Only 1% of UK fathers are taking up shared parental leave, one year after it was introduced, according to news reports this week. Parents get 50 weeks between them, to share however they see fit, but the take-up by dads has been abysmally low.
There are no similar statistics here in Ireland (as far as I could find) but anecdotally, it does seem that women use far more parental leave than men. Perhaps both parents are taking block leave from time to time, for example during summer holidays, but particularly when it comes to using one day per week in order to work reduced hours, it seems to be mostly mothers who do this. In the UK, one of the reasons given for the low take-up is because women don’t want to share – they want the full 50 weeks for themselves. Here in Ireland, that’s not relevant, because each parent gets a full and separate 18 weeks per child up the age of eight. So why are dads not using it? I’ve been wondering about it for a while.

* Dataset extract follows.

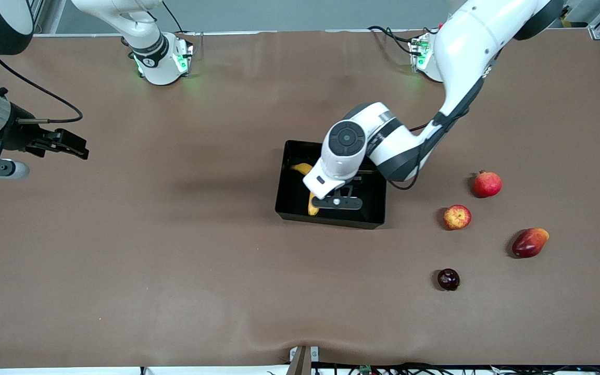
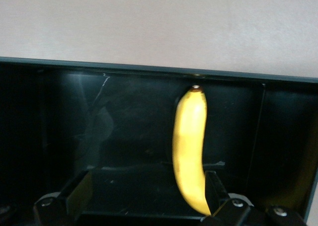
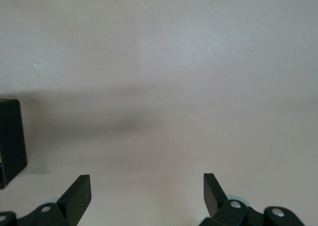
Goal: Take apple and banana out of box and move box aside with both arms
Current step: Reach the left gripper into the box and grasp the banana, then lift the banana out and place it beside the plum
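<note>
Brown bench point(image 1: 175, 260): glossy black low-walled box point(image 1: 289, 200) mid-bench holds a curved yellow banana point(image 2: 190, 146); blotchy red-yellow apple point(image 1: 457, 216) lies toward the left arm's end. Left hand point(image 1: 337, 202) over the box, fingers apart, empty. Right hand point(image 1: 65, 144) waits over its own end, fingers apart.

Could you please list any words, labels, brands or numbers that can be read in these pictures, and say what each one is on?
None can be read.
Right arm's black band near its base: small white marks, too small to read.
Banana, black box, apple: no label or print visible.
Left gripper, open over the box: no markings visible.
Right gripper, open over the bare table: no markings visible.
</note>
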You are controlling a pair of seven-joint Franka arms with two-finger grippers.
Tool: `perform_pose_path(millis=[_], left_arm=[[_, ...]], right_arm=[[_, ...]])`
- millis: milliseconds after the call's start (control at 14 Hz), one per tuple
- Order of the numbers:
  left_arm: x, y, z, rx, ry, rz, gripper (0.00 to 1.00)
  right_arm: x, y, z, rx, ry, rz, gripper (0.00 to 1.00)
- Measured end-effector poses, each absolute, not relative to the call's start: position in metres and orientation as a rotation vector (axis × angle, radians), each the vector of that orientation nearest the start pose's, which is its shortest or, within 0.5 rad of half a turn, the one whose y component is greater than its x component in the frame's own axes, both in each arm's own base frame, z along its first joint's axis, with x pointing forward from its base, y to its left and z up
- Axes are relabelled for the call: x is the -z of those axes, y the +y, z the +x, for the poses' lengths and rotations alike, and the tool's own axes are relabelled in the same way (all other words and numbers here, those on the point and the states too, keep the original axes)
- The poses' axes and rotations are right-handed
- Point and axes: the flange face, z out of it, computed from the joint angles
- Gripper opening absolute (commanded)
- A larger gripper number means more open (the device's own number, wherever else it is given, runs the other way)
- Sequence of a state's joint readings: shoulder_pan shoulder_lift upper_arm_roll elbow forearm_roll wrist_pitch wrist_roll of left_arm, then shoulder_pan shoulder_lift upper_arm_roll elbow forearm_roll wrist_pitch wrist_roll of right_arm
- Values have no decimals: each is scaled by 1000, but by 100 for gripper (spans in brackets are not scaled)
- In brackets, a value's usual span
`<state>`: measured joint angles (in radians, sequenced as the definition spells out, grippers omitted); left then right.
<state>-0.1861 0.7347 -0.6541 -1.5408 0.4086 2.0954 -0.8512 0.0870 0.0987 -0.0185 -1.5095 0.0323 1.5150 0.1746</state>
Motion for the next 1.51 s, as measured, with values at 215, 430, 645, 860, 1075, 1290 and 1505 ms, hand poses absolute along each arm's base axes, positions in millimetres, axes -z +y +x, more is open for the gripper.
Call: perform_pose_path(millis=[215, 430, 645, 860, 1075, 1290, 1505], left_arm=[[-251, -466, 527, -112, 139, -3211, 100], [-210, -481, 515, -55, 109, -3187, 100], [-180, -496, 498, -17, 95, -3160, 90], [-178, -497, 499, -11, 94, -3157, 23], [-180, -497, 501, -3, 82, -3161, 0], [-185, -498, 505, 10, 77, -3166, 0], [-196, -499, 511, 33, 70, -3171, 0]], right_arm=[[-585, 46, 581, -171, 241, -3099, 100], [-580, 49, 585, -183, 243, -3094, 100], [-577, 51, 587, -189, 240, -3094, 100], [-576, 54, 588, -187, 235, -3094, 100], [-577, 55, 588, -182, 231, -3093, 100], [-576, 60, 588, -184, 220, -3094, 100], [-575, 60, 588, -186, 219, -3094, 100]])
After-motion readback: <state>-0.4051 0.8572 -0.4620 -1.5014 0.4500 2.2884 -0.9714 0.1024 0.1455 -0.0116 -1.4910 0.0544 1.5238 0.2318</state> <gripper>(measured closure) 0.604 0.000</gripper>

It can’t be the fact that it’s unpaid – this is a problem for all of us, not just men. If women can take unpaid leave, then in theory, men can too.
It may be because it’s more acceptable to employers for women to ask for parental leave – in a kind of vicious circle way. More women work part-time, so it has been normalised to an extent. Fewer men do, making it more difficult for those who’d like to. And as long as that goes on, nothing will change. Of course, arguably, men could just take the career risk and ask for parental leave anyway – like women do every day of the week. But rightly or wrongly, I can see how it’s difficult to put your head above the parapet – to be that first man in the organisation who asks for a four-day week.

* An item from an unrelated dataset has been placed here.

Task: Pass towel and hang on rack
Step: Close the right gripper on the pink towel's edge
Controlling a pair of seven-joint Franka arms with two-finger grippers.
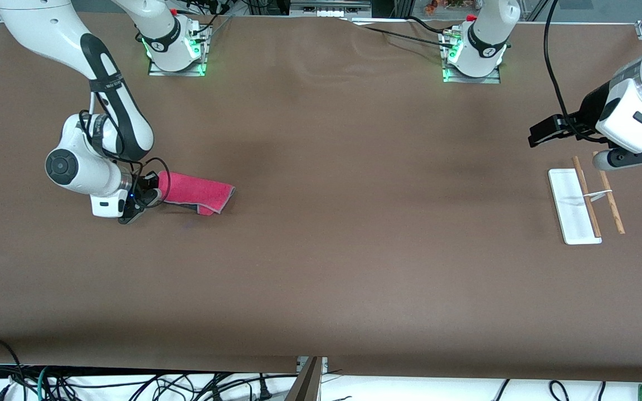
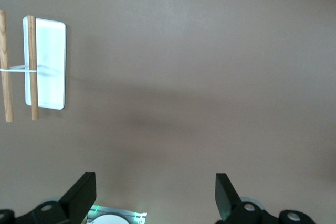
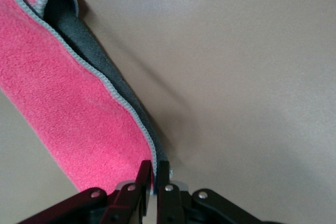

It may be because women get used to being at home with children while on maternity leave, and find the idea of being away from the kids for fifty hours a week difficult – zero to fifty is a huge overnight jump when maternity leave comes to an end. Men don’t have maternity leave – and for now they still don’t have paternity leave – so being at work full-time is just normal, and without the taster that is maternity leave, perhaps part-time isn’t something they desperately wish for?
Or it might simply be because men are traditionally seen as breadwinners, and by extension, full-time working breadwinners?

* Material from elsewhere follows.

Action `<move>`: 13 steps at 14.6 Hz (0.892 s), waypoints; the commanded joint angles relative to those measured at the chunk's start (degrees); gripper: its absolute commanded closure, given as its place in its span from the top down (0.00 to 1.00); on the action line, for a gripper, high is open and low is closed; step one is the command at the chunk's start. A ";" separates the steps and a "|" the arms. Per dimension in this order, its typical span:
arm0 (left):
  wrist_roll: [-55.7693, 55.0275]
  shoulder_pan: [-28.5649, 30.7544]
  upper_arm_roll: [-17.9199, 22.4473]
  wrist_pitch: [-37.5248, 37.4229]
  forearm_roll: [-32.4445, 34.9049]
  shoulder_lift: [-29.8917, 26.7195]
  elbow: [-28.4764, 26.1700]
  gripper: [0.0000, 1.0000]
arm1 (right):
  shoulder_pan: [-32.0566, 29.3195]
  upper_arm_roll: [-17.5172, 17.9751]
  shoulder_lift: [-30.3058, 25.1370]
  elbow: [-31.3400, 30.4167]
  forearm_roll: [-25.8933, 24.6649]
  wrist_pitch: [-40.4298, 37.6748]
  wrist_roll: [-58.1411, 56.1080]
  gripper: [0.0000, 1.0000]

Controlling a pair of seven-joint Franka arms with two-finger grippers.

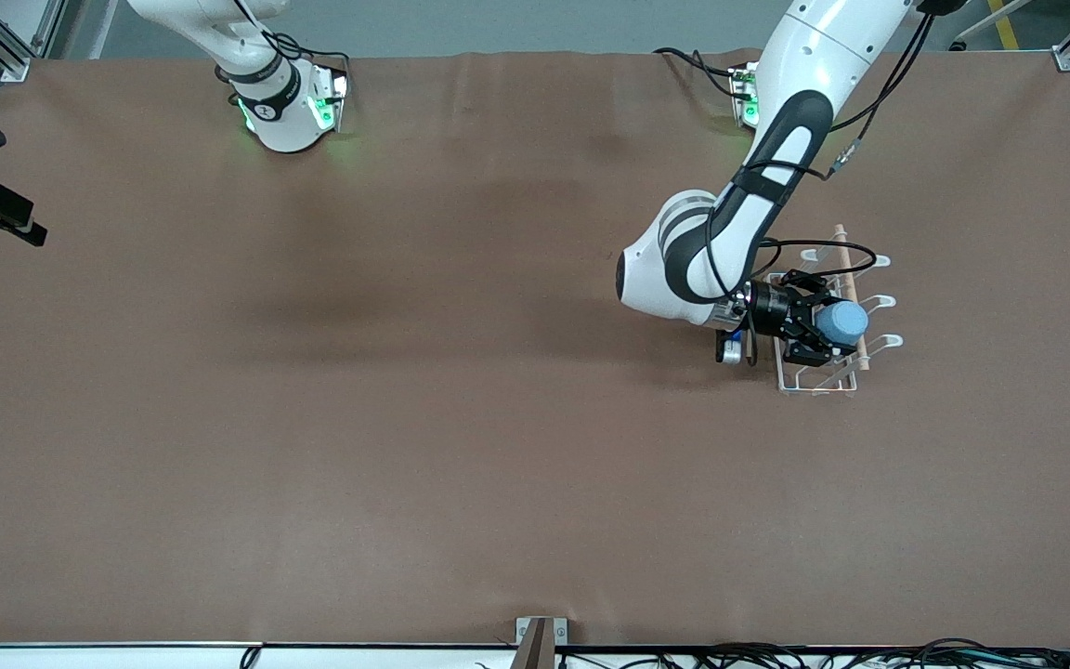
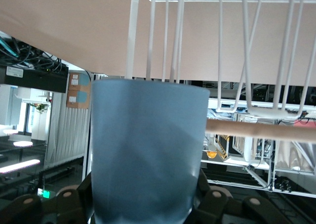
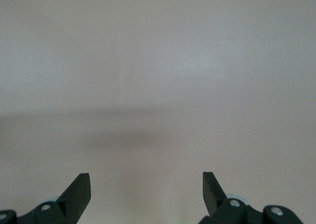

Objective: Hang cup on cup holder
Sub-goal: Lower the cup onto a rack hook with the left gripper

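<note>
I am looking down on a wide brown table (image 1: 405, 446) from a high camera facing two white robot arms.

The left arm reaches out from its base and bends down over the cup holder (image 1: 823, 372), a white wire rack with looped prongs angled upward and a pale wooden dowel (image 1: 846, 269) along its top. The rack sits toward the left arm's end of the table. I judge its prongs tilt up so that an upturned cup slides on and stays.

The left gripper (image 1: 830, 325) lies roughly level over the rack, its fingers pinching the cup (image 1: 842, 321), a small light-blue tumbler with no handle. The cup is turned on its side, and I cannot tell which end faces outward. In the left wrist view the cup (image 2: 145, 150) fills the middle, clamped between the black fingers (image 2: 217, 204), with the rack's white wires (image 2: 222, 46) just past it and the dowel (image 2: 256, 130) crossing beside it. My reading is that the cup is being lined up with a prong, not yet hung; whether it touches a wire I cannot tell.

The right arm waits near its base. The right gripper (image 3: 146, 187) appears only in its own wrist view, fingers spread wide over bare tabletop, holding nothing.
</note>
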 commanded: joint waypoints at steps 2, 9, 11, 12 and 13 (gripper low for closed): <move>-7.42 0.07 -0.27 -0.67 0.36 -0.03 -0.35 1.00 | -0.16 -0.01 -0.43 0.64 -1.37 0.71 1.11 1.00; -28.42 2.62 -0.27 -0.94 -22.81 -2.49 13.15 1.00 | -1.04 -0.10 -0.07 -0.58 -1.37 1.06 0.94 1.00; -34.39 3.14 -0.01 -1.81 -31.59 -2.58 20.27 1.00 | -0.78 -0.01 -0.16 -0.50 -1.37 1.15 0.94 1.00; -36.25 4.37 -0.10 -2.77 -34.77 -3.19 22.91 1.00 | -0.69 -0.01 -0.16 -0.58 -1.37 1.15 0.94 1.00; -37.22 5.34 -0.10 -2.96 -37.76 -4.24 24.68 1.00 | -0.60 -0.01 -0.16 -0.50 -1.37 1.15 0.94 1.00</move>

My current working theory is that it’s because for women, working outside the home is still seen as a choice, whereas for men it’s seen as standard.
When I was going back to work after my second baby, to my full-time job, knowing the girls would be out of the house for eleven hours a day, five days a week, the guilt nearly tipped me over the edge. My husband was fine – working was normal for him, and for all of his friends, and for most of the men he’s ever known in his life.
But for me it was different. I knew I wanted to keep working, but I kept looking at friends who had gone to four- and three-day weeks, and wondering if I was doing the wrong thing by going back full-time. None of my friends were stay-at-home parents but of course, in the wider world, I knew people who were at home full-time, so that too was an option of sorts. Not in any real sense – it wasn’t financially possible for a start, and I also knew I wasn’t cut out for being at home all the time – but nevertheless, if some mothers were at home full-time looking after their children, it was enough to make me wonder if that’s what I should be doing too.
So was it that pull, that guilt, that worry, that caused me to ask for a four-day week a year later? Was it because I was looking at other women and wondering if I was getting it all wrong? Or was it what Aine Lawlor said at an event last year – she was talking about why there are fewer women in top jobs, and said:
“Women are more likely to step back and question if it’s really worth giving everything up, or if we should go and climb Everest.“
In this case, my Everest was every Friday off – and sometimes it really felt like climbing a mountain, but I don’t regret a thing. Maybe men just don’t know what they’re missing?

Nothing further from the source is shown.